Le benzo [a] pyrène est seulement surveillé sur les grosses particules

Sur cette zone ciblée, l’observatoire régional de la qualité de l’air a mis en place depuis 2009 un procédé pour mesurer la concentration en benzo[a]pyrène, utilisé à partir de 2010 comme un traceur des HAP en France. Avec un préleveur allumé tous les trois jours pendant 24h au complexe de Bétange, au milieu de différents sites industriels.

Sur la route en arrivant dans la vallée de la Fensch.
Sur la route en arrivant dans la vallée de la Fensch. - B. Poussard / 20 Minutes.

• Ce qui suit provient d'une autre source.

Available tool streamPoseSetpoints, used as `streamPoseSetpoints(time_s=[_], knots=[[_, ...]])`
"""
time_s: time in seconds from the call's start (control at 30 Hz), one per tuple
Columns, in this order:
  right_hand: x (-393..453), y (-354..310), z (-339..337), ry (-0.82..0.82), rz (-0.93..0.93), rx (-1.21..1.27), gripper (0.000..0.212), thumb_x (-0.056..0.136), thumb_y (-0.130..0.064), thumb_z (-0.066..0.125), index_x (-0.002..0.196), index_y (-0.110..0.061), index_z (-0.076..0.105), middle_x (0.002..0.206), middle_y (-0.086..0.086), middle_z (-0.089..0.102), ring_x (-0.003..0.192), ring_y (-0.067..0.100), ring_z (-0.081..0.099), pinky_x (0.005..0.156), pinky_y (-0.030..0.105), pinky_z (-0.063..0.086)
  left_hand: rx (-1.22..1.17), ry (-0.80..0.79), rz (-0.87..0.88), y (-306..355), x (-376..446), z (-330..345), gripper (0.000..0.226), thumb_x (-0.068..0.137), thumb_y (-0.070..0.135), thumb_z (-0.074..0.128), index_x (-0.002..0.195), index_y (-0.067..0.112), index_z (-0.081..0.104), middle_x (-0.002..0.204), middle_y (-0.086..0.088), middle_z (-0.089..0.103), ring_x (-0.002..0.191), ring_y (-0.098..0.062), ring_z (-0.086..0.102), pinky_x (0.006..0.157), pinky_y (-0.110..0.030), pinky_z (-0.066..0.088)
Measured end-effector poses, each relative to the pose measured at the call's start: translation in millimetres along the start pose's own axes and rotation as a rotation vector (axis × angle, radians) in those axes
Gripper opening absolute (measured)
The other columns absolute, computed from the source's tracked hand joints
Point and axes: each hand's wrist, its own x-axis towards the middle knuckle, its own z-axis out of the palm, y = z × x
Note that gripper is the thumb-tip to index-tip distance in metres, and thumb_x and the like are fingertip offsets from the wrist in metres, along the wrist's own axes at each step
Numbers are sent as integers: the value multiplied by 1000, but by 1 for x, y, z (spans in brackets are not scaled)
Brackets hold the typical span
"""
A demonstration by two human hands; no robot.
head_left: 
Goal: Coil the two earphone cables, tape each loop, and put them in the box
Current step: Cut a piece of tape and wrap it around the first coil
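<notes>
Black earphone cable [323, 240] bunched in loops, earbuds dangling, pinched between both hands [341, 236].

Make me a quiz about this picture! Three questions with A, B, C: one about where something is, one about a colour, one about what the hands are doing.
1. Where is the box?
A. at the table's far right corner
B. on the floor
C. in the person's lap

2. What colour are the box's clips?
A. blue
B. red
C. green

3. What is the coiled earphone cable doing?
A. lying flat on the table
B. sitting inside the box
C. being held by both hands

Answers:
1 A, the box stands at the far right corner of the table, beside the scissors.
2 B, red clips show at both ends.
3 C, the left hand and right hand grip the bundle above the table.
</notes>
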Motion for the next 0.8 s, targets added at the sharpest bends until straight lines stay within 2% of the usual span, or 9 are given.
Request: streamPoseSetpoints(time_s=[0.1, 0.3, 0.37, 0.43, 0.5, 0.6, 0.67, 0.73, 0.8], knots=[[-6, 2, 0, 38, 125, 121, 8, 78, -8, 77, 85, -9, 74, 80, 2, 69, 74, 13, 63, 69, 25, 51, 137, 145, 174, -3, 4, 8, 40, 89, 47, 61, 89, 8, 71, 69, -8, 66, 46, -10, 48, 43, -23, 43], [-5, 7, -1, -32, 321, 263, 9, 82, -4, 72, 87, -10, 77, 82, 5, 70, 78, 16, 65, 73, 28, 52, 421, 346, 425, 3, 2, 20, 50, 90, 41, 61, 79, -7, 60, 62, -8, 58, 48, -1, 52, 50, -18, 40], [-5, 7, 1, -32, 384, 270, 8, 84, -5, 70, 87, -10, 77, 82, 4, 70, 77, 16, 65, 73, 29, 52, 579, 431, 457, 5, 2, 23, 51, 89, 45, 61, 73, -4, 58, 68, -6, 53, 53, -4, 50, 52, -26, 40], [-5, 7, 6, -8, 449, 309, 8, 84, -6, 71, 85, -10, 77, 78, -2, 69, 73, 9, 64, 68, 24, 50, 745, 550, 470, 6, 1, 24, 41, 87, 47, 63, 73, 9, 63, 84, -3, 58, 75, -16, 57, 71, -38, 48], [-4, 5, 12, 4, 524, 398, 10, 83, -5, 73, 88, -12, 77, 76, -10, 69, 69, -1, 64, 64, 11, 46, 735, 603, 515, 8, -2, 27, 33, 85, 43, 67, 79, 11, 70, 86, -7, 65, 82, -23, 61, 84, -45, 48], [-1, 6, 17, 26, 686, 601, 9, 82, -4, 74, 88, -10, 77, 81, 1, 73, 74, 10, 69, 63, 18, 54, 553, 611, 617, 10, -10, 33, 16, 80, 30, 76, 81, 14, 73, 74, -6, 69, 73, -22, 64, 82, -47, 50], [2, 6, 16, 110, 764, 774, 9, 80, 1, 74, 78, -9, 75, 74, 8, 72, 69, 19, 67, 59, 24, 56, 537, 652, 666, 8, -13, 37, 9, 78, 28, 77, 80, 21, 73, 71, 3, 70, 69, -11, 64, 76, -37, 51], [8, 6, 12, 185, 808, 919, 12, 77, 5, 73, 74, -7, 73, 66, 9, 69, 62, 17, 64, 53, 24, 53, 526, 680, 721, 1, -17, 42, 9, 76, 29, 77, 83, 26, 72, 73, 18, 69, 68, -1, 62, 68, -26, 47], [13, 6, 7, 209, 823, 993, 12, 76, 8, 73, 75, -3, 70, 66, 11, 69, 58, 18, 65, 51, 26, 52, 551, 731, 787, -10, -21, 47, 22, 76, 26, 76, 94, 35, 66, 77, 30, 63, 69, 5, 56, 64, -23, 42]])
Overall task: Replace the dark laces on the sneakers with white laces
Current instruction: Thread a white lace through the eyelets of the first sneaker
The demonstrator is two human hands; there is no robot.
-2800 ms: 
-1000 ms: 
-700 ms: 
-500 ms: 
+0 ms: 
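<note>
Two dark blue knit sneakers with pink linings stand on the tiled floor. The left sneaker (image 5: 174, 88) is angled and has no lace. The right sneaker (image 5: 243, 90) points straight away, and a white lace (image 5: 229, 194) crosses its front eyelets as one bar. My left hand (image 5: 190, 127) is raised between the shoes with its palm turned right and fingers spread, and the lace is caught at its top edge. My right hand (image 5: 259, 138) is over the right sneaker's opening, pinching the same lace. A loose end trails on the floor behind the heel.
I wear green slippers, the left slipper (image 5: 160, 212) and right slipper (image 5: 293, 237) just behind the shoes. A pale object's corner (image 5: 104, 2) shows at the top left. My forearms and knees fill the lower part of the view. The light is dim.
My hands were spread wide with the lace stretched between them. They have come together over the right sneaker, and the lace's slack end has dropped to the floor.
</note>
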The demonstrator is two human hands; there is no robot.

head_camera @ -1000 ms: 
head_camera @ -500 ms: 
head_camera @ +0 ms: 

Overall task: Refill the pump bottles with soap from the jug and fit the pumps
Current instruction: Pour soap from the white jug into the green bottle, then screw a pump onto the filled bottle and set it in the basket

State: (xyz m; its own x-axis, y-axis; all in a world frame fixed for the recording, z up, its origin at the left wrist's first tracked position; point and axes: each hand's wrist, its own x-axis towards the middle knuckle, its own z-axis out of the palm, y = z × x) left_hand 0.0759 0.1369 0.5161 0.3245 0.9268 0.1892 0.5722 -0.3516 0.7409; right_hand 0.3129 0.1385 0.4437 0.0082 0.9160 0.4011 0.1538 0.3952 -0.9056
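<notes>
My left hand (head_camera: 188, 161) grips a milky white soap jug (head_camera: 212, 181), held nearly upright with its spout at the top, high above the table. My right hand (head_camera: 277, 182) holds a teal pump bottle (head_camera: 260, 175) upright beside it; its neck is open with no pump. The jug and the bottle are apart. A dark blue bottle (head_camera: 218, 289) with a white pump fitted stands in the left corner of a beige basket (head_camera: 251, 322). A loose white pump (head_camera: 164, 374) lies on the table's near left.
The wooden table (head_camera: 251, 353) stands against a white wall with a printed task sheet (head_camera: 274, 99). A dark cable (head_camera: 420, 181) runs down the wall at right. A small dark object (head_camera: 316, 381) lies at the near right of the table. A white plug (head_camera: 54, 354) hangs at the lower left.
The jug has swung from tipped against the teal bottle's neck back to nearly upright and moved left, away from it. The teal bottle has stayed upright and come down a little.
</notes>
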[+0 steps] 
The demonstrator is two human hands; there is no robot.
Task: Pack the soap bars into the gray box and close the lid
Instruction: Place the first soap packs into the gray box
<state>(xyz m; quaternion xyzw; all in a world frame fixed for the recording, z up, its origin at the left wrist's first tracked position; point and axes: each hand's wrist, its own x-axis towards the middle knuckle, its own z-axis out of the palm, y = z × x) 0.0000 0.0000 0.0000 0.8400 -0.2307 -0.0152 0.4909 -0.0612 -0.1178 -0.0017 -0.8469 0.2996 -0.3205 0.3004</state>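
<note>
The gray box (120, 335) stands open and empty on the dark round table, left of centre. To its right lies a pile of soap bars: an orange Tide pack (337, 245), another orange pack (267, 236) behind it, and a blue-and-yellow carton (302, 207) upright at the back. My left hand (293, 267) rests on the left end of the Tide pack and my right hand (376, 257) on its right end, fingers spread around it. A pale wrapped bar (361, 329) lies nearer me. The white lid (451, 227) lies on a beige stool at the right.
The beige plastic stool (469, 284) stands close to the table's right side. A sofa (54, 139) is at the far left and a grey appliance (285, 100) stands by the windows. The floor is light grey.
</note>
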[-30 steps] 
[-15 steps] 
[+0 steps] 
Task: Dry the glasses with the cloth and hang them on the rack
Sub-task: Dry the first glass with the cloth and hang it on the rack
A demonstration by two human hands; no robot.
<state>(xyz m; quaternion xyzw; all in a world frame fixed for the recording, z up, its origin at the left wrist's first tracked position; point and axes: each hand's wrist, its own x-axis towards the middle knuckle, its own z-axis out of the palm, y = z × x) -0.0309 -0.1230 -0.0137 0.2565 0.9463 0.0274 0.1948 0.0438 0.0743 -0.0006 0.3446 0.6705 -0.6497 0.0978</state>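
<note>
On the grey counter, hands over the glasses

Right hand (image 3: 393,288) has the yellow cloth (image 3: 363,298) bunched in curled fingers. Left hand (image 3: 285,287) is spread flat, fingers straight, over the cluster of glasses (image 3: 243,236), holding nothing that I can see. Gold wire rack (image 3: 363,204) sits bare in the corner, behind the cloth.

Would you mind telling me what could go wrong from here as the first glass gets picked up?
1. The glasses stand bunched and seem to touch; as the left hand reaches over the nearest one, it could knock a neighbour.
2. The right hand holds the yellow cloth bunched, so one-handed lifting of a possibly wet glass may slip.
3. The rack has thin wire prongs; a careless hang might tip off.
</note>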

Mais les mesures sont uniquement effectuées sur les PM10, particules les plus grosses, oubliant les particules ultrafines (où le benzo[a]pyrène – comme les autres HAP – est pourtant surtout présent). Voilà pourquoi cette pollution serait encore largement sous-estimée. Porte-parole d’Europe Ecologie-Les Verts en Lorraine, Guy Harau estime pourtant avoir du mal à aborder ce sujet :

« Avec sa configuration géographique, sa situation historique, ses logements vétustes à chauffer et le trafic, la vallée de la Fensch connaît des soucis de pollution. Mais c’est un peu compliqué d’en parler car ici, l’industrie est un bienfait [en termes d’emplois]. » »

De dangereuses concentrations dans l’air sans réelle évolution

Comme l’explique quant à lui le maire de Florange, ville impactée comme les autres de la vallée, le composé est pourtant évoqué lors du comité de suivi des engagements d’ArcelorMittal autour des phénomènes de pollution entraînés par l’industrie et divers rejets de substances. « Il y a parfois de la psychose avec ces sujets », insiste Rémi Dick.

« Des tests sont aussi réalisés par l’Etat et l’entreprise, à différents endroits de la vallée, dans toutes les écoles ou encore dans un cours d’eau. Mais d’après les analyses d’évaluation de ce risque, il est minime la plupart du temps. » »

Visant notamment une baisse du taux de benzène dans l’air depuis plusieurs années, le comité de suivi doit pourtant toujours faire face à des dépassements occasionnels. Sans parler de ceux de benzo[a]pyrène, subis toute l’année par les habitants, dont les vastes effets nocifs pour la santé (sans parler de l’environnement) sont désormais avérés, même si l'Agence régionale de santé n'a pas eu de remontée pour ce territoire.

A l'entrée d'un des sites industriels d'ArcelorMittal, du côté est de Florange.
A l'entrée d'un des sites industriels d'ArcelorMittal, du côté est de Florange. - B. Poussard / 20 Minutes.

Pour tenter de limiter les émissions de benzo[a]pyrène - « une priorité » - la direction d’ArcelorMittal fait savoir à 20 Minutes que quatre millions d’euros ont été investis, avant d’autres. Une trentaine de portes de fours de la cokerie (la moitié) ont été remplacées comme les cadres des portes, tandis qu’une régulation de la pression est testée. Pour quels effets ? Difficiles, pour l’heure, à mesurer.